Government money for Tesla and SolarCity helps speed that transition, Musk said.

Musk called SpaceX an “insurance policy” in the case of an environmental catastrophe. Its rockets, he said, will help colonize new planets.

“We should become a multi-planet species,” Musk said.

Musk said the subsidies for Tesla and SolarCity are “a pittance” compared with government support of the oil and gas industry.

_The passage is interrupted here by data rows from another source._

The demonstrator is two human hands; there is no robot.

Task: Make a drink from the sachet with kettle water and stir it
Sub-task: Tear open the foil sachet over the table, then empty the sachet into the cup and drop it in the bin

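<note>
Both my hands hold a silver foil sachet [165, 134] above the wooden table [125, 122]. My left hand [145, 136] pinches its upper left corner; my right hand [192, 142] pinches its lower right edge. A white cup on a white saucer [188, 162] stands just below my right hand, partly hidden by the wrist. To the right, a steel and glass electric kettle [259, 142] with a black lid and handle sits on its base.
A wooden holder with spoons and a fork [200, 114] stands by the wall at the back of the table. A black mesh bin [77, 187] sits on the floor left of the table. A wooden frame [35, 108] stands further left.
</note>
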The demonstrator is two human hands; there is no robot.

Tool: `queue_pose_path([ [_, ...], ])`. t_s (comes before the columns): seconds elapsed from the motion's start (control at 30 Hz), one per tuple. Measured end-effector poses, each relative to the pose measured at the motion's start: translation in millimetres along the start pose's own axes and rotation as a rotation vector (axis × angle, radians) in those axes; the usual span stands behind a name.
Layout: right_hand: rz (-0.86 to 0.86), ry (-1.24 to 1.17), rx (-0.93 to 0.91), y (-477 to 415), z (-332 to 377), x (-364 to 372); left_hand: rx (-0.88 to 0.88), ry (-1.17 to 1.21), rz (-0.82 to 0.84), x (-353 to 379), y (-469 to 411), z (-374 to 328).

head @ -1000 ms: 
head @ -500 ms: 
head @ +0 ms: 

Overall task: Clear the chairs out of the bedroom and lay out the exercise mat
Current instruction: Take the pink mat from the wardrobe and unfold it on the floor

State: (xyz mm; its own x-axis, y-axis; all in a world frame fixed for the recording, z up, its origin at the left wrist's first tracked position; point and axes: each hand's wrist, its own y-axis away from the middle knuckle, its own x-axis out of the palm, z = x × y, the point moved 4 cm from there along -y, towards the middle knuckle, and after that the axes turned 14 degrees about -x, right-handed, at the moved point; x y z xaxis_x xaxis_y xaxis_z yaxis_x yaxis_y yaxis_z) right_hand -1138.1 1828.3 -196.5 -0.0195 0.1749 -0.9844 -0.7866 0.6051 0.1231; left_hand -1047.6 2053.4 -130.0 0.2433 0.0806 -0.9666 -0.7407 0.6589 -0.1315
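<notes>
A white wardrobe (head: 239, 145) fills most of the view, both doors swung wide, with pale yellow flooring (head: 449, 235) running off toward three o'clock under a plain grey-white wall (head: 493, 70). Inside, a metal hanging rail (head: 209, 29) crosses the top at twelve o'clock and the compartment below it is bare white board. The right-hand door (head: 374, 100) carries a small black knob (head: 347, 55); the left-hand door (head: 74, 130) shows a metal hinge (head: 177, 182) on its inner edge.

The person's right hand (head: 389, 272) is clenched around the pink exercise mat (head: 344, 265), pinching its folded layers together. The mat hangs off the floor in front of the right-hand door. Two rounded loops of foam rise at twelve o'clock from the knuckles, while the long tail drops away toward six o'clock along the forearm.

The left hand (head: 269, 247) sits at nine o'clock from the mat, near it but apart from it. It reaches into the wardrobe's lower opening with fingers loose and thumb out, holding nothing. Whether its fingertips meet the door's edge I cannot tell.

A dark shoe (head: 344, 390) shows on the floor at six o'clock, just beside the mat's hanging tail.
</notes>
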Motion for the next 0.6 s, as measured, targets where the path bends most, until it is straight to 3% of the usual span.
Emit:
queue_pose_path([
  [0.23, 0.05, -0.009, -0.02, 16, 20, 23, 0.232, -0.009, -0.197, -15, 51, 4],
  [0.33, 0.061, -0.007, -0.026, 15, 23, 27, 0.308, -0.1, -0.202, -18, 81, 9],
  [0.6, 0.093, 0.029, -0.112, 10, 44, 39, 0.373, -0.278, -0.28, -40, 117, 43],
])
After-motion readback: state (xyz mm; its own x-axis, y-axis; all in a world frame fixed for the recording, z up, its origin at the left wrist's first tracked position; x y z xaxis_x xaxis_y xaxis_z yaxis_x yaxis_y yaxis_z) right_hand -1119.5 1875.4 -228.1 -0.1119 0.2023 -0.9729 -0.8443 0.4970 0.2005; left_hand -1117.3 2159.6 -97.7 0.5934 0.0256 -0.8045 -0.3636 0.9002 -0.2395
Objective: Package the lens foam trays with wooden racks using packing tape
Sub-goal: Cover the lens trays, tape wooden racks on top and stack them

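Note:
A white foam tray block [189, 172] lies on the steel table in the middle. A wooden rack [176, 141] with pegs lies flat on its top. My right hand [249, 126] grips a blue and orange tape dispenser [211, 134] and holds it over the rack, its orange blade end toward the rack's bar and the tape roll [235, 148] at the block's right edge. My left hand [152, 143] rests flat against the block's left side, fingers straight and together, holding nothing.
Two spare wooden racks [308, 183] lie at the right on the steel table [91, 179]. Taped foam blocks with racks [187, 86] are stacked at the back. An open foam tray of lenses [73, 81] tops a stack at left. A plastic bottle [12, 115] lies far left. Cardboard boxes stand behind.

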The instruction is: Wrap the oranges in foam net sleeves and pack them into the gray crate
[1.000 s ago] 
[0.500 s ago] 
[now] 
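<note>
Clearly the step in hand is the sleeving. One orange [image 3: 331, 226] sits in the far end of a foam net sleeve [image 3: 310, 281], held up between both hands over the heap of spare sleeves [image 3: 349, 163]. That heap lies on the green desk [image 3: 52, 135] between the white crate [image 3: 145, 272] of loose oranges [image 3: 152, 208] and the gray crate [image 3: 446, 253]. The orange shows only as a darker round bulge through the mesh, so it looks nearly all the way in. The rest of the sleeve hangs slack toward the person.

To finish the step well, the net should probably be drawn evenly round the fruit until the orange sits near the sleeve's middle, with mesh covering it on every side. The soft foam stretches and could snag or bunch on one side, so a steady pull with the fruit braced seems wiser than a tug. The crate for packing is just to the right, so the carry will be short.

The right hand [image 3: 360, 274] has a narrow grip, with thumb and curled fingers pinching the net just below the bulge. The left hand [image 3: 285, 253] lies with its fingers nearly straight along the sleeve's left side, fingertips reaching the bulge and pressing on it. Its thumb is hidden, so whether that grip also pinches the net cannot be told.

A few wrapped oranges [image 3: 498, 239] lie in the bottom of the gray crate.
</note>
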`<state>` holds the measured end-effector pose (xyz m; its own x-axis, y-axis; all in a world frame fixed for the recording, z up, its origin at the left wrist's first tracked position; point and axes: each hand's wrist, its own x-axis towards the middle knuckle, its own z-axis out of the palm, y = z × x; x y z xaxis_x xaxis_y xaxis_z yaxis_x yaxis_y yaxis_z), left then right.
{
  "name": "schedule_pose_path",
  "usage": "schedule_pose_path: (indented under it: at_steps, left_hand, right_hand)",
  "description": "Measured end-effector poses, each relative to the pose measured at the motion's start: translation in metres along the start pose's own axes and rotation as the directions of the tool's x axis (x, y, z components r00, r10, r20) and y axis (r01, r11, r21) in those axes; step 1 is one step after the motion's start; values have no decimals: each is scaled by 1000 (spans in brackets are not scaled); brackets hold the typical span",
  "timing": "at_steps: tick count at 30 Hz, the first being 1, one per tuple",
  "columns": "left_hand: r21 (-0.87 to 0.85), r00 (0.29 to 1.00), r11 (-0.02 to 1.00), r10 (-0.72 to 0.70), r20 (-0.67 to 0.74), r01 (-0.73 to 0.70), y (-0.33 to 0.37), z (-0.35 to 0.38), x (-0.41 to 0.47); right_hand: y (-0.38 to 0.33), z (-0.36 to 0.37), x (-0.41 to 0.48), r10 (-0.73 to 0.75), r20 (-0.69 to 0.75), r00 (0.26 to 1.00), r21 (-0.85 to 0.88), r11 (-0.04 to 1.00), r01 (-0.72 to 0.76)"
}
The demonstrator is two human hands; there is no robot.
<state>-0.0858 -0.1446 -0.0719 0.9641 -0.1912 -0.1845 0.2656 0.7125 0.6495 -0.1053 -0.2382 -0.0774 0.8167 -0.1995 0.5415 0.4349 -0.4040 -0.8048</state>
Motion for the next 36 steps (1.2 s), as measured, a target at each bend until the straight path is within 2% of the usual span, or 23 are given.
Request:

“What is remarkable about my companies is that they have been successful despite having such a tiny incentive from the government relative to our competitors,” Musk told the Times.

A report late last year by the International Energy Agency said that the fossil fuels industry collects $550 billion a year in global government subsidies. That compares with about $120 billion for renewable energy, including wind, solar and biofuels, according to the Paris-based institution.

Those figures don’t account for the vast difference in size between the two sectors. But they also don’t include the costs to society caused by pollution from oil and gas, Musk said.

Another measure, the one cited by Musk, was released by the International Monetary Fund last month and takes a wider view. The IMF said global energy subsidies amount to $5.3 trillion, including an estimated cost of the damage caused by energy consumption.

SpaceX– which has been awarded billions of dollars in government rocket launch contracts, but relatively few subsidies – also competes against companies Musk says are subsidized. United Launch Alliance, a joint venture of Boeing and Lockheed Martin, receives an annual payment of about $1 billion for operational costs, even if it doesn’t launch a rocket.

Tesla, Musk said, competes with a mature auto industry that has seen massive federal bailouts for General Motors and Chrysler.